VPA automatically adjusts CPU and memory requests and limits for containers based on historical usage patterns.

Key Features¶

Right-Sizing: Automatically set appropriate resource requests
Historical Analysis: Based on actual resource usage patterns
Update Modes: Recommend, auto-update, or initial-only
Container-Level: Can configure per-container in a pod

VPA Update Modes¶

Off (Recommendation Only):

updatePolicy:
  updateMode: "Off"

VPA only generates recommendations
No automatic updates
Use for analysis before implementing

Initial:

updatePolicy:
  updateMode: "Initial"

Set resources only when pods are created
No updates to running pods
Good for stateful workloads

Auto:

updatePolicy:
  updateMode: "Auto"

Automatically update running pods
Evicts and recreates pods to apply new resources
Best for stateless workloads

Recreate:

updatePolicy:
  updateMode: "Recreate"

Similar to Auto but always recreates pods
More disruptive

Important Considerations¶

VPA Limitations:

Cannot be used with HPA on same CPU/memory metrics
Requires pod eviction to apply changes (except Initial mode)
May cause brief downtime during updates

When to Use VPA¶

✅ Use VPA When:

Resource requests are incorrect or unknown
Want automatic right-sizing based on usage
Applications with varying resource needs over time
Optimizing cost by eliminating over-provisioning

❌ Don’t Use VPA When:

Already using HPA on CPU/memory
Cannot tolerate pod evictions
Resource requirements are well-known and stable
Application startup time is very long

Cluster Autoscaler¶

Description¶

Cluster Autoscaler automatically adjusts the number of nodes in a cluster based on pod resource requests that cannot be scheduled on existing nodes.

How It Works¶

Pods are unschedulable due to insufficient resources
Cluster Autoscaler detects pending pods
New nodes added to accommodate pods
When nodes are underutilized, they’re removed

Key Features¶

Automatic Scale-Up: Add nodes when pods can’t be scheduled
Automatic Scale-Down: Remove nodes when underutilized
Node Pool Awareness: Scale specific node pools
Cost Optimization: Reduce costs by removing unused nodes
Configurable Behavior: Set min/max nodes, scale-down delays

Important Limits¶

Limit	Value	Notes
Min nodes per pool	0	Can scale to zero
Max nodes per pool	1000	Configurable
Max nodes per cluster	15,000	Total limit
Scale-up time	~2-5 minutes	Node provisioning time
Scale-down time	10 minutes (default)	Configurable delay

When to Use Cluster Autoscaler¶

✅ Use Cluster Autoscaler When:

Workload varies significantly
Want automatic infrastructure scaling
Cost optimization important
Using HPA (complement to pod autoscaling)

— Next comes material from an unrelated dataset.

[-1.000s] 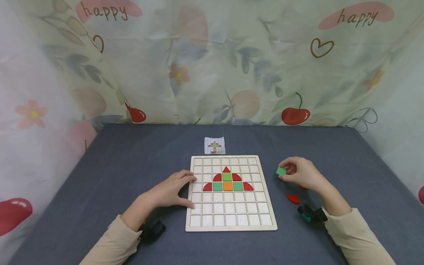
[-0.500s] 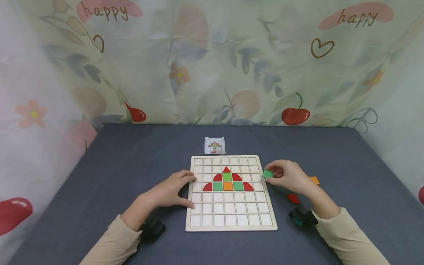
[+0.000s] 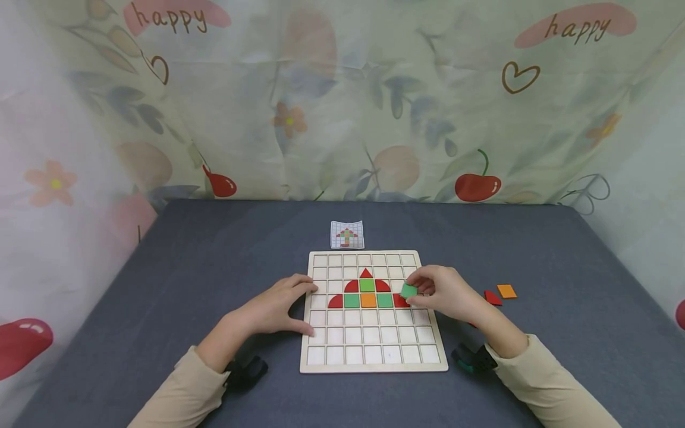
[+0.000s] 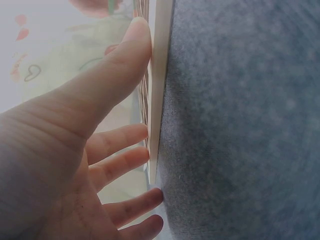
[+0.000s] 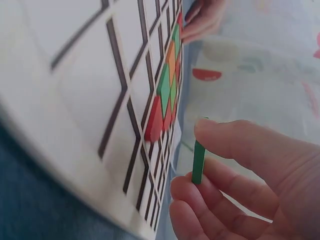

❌ Don’t Use Cluster Autoscaler When:

Workload is stable and predictable
Cannot tolerate 2-5 minute scale-up delay
Using Autopilot (handles this automatically)

Autopilot Scaling (GKE Autopilot)¶

Description¶

In Autopilot mode, Google manages all scaling automatically. No cluster autoscaler configuration needed.

How It Works¶

Nodes provisioned automatically based on pod requests
Scales to zero when no workloads running
Right-sized nodes for pod requirements
No over-provisioning

Autopilot Scaling Features¶

Automatic:

Node provisioning and removal
Perfect bin-packing
Cost optimization
No configuration needed

You Still Configure:

HPA for pod replica scaling
VPA for resource recommendations (optional)
Pod resource requests (required)

Set up Alerts:

HPA at max replicas
Cluster at max nodes
High pod pending time
Scaling failures